### Home > INT2 > Chapter 7 > Lesson 7.2.2 > Problem7-93

7-93.

Evaluate the expression below when $x=27$ and $y=16$.

$6x^{2/3}y^{1/4}\cdot x^{-1}y^{1/2}$

Start by simplifying the expression.
Remember that when you multiply numbers with the same base,  you can add the exponents together.

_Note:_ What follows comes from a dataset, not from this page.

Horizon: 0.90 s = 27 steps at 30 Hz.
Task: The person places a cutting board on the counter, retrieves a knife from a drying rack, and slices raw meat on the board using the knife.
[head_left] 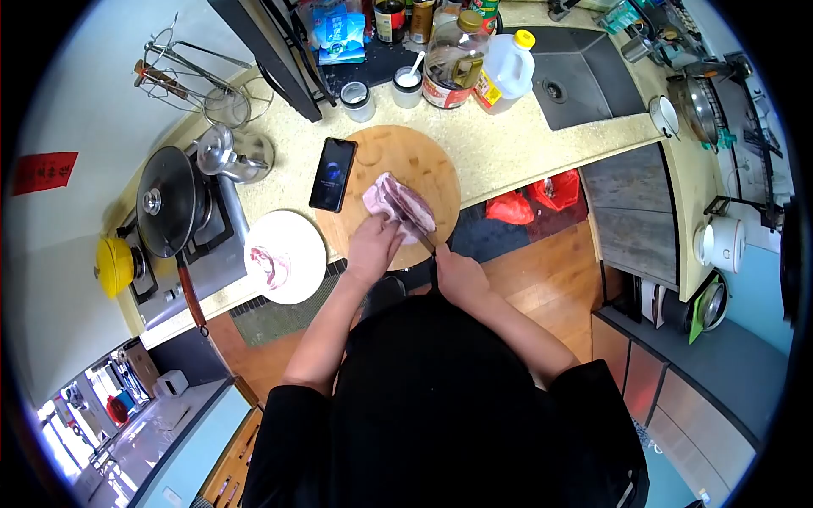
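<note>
A slab of raw pork (395, 196), pink with pale fat, lies on the round wooden cutting board (351, 229). My left hand (373, 247) grips the near edge of the pork with bent fingers. Closed around the handle of a knife (427, 241) is my right hand (460, 276), at the board's near right edge. The blade reaches up to the meat; I cannot tell how deep it sits in it. To the left, a white plate (305, 262) carries a few thin pieces of meat (269, 267). A black phone (333, 175) rests on the board's upper left edge.
On the left stove stand a lidded wok (167, 216), a steel kettle (241, 156) and a yellow pot (114, 266). Behind the board are small jars (357, 103), a large glass jar (451, 72) and a plastic jug (506, 74). The sink (589, 93) is at right.
</note>
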### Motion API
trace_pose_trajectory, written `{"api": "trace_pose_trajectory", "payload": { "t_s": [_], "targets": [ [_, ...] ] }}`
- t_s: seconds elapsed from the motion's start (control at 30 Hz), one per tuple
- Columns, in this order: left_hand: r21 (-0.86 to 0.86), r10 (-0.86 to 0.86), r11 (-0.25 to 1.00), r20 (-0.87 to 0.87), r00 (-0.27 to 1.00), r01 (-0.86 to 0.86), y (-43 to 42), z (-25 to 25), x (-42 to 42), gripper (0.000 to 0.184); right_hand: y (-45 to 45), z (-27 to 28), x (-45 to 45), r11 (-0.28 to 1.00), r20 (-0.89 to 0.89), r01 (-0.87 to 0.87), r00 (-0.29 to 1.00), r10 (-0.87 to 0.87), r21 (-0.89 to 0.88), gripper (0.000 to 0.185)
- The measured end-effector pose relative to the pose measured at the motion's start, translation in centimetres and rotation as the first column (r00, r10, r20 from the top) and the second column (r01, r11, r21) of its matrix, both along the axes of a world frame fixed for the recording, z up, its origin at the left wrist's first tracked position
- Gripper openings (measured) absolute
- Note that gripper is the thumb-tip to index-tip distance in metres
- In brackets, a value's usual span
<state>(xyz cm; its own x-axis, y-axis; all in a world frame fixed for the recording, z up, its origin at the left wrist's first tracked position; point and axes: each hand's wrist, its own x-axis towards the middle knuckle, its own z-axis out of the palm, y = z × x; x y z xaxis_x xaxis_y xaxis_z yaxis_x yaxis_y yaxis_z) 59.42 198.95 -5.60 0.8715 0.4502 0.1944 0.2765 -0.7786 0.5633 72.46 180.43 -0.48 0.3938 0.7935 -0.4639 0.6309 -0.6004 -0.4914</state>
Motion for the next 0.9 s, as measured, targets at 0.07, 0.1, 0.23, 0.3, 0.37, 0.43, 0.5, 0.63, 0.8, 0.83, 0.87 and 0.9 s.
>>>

$6\left(x^{^{\frac{2}3{}}}x^{-1}\right)\left(y^{\frac{1}{4}}y^{\frac{1}{2}}\right)$

$6\left(x^{\frac{2}{3}-1}\right)\left(y^{\frac{1}{4}+\frac{1}{2}}\right)$

$6x^{-\frac{1}{3}}y^{\frac{3}{4}}$

Substitute the given values for $x$ and $y$ then simplify.
Fractional exponents represent a power and a root.
The root is determined by the denominator, and the power by the numerator.
For example, the exponent for $16$ means the $4$th root of $16$ raised to the $3$rd power.

$6\left(27^{-\frac{1}{3}}\right)\left(16^{\frac{3}{4}}\right)$

$6\left(\frac{1}{3}\right)(8)$

$16$